Hablaba no hace mucho con una amiga que contaba haber recibido una gracia especial. Tras un periodo de enfermedad y mucha debilidad, entendió que reconocer y aceptar la propia fragilidad era una gran gracia para el cristiano.

Y pasado un tiempo, se reconoce así: “débil, frágil y fuerte” a la vez, y lo explicaba con una sonrisa y sobre todo con mucha paz.

Algo así debe ser la cruz en nuestra vida, se padece, se acepta y finalmente habitando en ella se percibe la fortaleza sobrenatural que Dios regala.

Ese ‘paso’ constante de la cruz en nuestra vida, es algo así como cuando era pequeña y vivía en aquellos grandes bloques sin ascensor, donde grandes familias numerosas conformaban nuestro paraíso en la tierra. En nuestra escalera, había unos vecinos de esos rancios, extraños y ajenos a la común felicidad del resto de las familias. Un amigo, “el del cuarto”, cuando pasábamos por la puerta de la extraña familia, decía irónicamente “huele a Tata incinerada”. Esa frase la he recordado muchas veces, siempre me ha hecho gracia. 

 Aquellos maravillosos años, que se asemejaban al comic de Rue del Percebe 13. El niño que se comía bombillas, el padre que salía a garrotazos corriendo detrás de su hijo, la vida imposible para la portera y el conserje, siempre regañando a los insoportables niños. Los años de los pantaloncitos cortos de gomaespuma, tan cortos, tan cortos que asomaba el calzón. Años felices de “Tatas incineradas”, las cruces asomaban, pero la ingenuidad infantil prescindía rápidamente de ellas.

Ahora, por lo que sea, trato de unir la frase de “huele a Tata incinerada” con la experiencia de la cruz, y cuando la pongo en práctica, con sentido del humor, la cosa sale bien.

Las “Tatas incineradas” son aquellas personas o circunstancias, que por lo que sea, suponen una cruz para nosotros, la diferencia está en pasar de largo por delante de la puerta y pensar o decir: “éste o ésta es tan insoportable que prescindo de esa persona”, o al contrario, mirarla de frente y decirse a uno mismo “sí, huele a Tata incinerada, pero habrá un porqué que ignoro y quien tiene que incinerar algo debo ser yo, no el otro”.

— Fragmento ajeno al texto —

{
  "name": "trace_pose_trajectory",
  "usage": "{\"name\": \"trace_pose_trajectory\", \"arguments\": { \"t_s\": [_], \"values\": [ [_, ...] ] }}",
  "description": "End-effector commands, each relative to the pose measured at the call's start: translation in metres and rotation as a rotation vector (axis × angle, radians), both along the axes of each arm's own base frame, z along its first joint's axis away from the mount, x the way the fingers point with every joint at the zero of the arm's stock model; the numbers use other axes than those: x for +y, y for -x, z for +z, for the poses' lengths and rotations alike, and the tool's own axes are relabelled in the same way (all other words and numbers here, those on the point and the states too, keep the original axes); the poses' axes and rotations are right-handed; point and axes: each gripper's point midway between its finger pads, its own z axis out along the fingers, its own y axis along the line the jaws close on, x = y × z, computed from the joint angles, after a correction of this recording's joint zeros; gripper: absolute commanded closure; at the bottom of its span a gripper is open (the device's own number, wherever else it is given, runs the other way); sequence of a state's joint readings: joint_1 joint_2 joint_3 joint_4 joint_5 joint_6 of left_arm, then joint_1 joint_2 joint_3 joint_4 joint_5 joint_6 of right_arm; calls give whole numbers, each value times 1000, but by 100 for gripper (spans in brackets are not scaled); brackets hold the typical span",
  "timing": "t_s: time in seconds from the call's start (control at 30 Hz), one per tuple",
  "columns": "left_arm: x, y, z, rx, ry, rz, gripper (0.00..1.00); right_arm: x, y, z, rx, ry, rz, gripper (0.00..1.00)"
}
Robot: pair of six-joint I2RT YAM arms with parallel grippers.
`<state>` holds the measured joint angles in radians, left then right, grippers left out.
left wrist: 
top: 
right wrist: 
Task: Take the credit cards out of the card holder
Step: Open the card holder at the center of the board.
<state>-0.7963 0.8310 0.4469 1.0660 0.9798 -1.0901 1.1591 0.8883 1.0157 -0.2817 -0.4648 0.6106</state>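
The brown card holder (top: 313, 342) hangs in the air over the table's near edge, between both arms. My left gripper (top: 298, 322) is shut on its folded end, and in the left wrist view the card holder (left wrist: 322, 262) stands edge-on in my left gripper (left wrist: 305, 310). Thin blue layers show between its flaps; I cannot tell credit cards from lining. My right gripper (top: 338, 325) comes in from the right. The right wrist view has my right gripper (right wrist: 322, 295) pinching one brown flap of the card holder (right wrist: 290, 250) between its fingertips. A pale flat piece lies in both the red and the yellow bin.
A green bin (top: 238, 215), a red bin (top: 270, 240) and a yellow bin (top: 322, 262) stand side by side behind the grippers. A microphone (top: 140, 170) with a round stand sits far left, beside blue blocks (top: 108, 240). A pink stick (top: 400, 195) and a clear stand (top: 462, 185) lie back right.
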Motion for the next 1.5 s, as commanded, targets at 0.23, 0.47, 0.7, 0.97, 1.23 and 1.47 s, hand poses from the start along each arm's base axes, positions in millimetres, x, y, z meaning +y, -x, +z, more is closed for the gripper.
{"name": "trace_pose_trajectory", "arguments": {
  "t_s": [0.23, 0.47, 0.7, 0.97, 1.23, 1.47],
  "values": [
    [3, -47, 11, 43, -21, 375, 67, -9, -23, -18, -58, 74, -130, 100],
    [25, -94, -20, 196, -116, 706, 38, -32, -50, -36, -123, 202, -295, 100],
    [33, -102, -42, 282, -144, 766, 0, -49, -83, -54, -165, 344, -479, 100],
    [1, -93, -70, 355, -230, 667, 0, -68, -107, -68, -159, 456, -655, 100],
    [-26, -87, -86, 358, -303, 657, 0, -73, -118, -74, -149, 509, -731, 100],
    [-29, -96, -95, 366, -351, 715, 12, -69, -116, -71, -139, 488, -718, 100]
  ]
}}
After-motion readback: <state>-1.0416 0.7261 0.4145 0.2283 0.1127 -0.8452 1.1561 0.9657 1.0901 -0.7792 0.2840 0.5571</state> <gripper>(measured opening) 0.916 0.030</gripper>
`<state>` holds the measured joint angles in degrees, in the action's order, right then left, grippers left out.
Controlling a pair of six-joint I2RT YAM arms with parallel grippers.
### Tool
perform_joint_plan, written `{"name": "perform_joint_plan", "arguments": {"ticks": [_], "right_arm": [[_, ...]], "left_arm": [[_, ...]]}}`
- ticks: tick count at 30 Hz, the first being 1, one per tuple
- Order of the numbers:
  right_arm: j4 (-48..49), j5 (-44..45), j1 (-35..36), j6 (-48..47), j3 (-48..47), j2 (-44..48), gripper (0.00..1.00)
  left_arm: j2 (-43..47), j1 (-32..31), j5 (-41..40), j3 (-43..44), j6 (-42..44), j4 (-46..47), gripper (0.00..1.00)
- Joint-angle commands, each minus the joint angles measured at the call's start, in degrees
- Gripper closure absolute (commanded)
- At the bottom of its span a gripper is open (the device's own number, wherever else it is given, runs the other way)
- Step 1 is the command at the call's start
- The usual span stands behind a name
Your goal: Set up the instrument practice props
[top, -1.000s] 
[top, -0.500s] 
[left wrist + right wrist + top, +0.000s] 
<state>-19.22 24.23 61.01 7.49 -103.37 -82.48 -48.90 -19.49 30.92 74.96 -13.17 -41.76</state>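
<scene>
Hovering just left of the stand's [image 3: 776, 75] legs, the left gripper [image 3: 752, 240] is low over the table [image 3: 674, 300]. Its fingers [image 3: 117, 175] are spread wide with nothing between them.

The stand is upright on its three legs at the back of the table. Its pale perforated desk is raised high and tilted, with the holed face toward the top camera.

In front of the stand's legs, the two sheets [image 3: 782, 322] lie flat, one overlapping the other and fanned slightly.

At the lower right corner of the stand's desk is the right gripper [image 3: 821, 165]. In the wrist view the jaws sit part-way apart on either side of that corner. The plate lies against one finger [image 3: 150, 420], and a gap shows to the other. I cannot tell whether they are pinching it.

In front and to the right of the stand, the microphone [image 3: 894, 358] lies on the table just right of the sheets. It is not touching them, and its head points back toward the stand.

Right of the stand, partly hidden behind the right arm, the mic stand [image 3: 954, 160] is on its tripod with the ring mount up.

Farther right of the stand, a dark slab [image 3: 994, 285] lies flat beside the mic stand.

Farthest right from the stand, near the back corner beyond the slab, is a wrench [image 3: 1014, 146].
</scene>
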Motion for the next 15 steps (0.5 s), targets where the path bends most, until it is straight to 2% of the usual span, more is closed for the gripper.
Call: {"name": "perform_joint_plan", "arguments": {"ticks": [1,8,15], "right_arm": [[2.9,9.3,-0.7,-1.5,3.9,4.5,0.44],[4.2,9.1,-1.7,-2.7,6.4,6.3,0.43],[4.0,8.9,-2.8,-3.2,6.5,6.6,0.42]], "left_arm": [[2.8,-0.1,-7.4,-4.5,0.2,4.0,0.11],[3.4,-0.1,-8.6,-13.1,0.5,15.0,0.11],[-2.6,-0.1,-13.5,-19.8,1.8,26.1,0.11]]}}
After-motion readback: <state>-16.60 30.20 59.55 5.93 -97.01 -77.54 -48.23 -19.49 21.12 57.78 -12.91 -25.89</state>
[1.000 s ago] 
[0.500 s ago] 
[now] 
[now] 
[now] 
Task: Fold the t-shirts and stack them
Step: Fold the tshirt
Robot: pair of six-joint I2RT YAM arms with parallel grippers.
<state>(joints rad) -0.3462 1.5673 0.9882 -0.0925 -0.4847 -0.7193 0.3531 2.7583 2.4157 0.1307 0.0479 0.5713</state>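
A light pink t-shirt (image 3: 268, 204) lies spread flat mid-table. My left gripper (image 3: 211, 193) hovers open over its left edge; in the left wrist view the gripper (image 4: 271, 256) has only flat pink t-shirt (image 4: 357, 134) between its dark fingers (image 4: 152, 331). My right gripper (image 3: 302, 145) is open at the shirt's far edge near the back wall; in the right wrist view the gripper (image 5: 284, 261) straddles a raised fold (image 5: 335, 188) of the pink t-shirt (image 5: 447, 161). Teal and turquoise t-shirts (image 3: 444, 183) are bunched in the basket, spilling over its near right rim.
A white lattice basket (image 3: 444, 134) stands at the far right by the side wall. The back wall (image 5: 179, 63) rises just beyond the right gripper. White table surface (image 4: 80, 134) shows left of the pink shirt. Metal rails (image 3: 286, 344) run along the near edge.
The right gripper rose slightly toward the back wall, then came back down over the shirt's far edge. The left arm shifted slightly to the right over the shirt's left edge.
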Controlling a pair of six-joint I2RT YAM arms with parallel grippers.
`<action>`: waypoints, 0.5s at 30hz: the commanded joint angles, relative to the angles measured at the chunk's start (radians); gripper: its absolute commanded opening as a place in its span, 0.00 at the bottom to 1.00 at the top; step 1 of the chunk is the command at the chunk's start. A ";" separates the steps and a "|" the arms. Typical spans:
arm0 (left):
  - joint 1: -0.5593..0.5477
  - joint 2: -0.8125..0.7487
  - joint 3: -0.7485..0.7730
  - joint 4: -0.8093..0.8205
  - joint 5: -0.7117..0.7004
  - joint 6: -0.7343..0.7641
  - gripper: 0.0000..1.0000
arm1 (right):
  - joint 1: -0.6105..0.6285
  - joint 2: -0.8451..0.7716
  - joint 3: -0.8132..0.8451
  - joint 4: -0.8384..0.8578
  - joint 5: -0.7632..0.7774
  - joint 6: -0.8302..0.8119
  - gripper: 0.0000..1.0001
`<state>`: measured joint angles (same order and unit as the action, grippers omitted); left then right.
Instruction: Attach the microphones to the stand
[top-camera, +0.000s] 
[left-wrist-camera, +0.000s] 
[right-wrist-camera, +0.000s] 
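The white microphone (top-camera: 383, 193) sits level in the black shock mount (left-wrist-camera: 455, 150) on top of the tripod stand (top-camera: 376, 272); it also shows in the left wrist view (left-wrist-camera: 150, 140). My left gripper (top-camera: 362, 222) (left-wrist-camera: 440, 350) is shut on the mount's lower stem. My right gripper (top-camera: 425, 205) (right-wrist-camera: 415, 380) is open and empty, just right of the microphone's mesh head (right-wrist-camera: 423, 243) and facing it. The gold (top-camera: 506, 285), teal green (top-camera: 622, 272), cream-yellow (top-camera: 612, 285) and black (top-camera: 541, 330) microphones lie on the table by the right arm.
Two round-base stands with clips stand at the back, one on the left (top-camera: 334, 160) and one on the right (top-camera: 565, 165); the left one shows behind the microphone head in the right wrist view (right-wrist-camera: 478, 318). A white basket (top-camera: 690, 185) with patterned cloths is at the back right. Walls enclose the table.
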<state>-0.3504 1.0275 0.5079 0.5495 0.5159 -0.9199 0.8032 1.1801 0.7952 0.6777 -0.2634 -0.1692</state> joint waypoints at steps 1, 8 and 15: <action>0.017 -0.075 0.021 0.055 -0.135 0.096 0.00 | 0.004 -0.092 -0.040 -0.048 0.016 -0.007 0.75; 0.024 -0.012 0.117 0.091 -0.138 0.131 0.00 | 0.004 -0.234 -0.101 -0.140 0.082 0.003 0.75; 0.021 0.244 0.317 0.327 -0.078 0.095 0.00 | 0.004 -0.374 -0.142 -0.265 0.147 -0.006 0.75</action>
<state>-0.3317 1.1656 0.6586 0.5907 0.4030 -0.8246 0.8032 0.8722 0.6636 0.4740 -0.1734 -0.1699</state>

Detenerse en el rellano de la puerta y aceptar (con disgusto para nuestra naturaleza egoísta), que un cristiano no debe pasar de largo, por muy costoso que resulte. Esa es la salida fácil, pero no es la cristiana. La salida cristiana es la puerta del sufrimiento ofrecido con amor y con la confianza de que algo bueno obtiene con ello el Cuerpo Místico, aunque no veamos más allá de nuestras narices.

Quizá ahí esté esa radicalidad de la caridad que Cristo vino a enseñarnos con la “Ley del Amor”. Quien afirme que amar continuamente es fácil, creo que no conoce el amor. O será que aún yo no me entero de qué va esto.

Pero quien se preste a que algún día Dios sea quien ame a través suyo, posiblemente sí  haya entendido y experimentado ese amor único personal de Dios, a uno mismo, y a “la Tata incinerada que tan mal olor desprende”, sea la que llevamos dentro cada uno, o la ajena que nos hace sufrir.

Me recuerda esa idea de “amar lo que Cristo mira”. Por más que se quiera, mirar las cosas con la bondad de Dios es un don, que llega si se lo suplicamos y si El decide concederlo.

Las cruces reales son así, como “Tatas incineradas”, en nuestra mano está pasar de largo, detenernos en el rellano y mirar de frente y con humor afirmar  “sí, Señor, así es, huele a Tata incinerada, el pecado huele mal, pero dame Tu Gracia y seré capaz de amar”.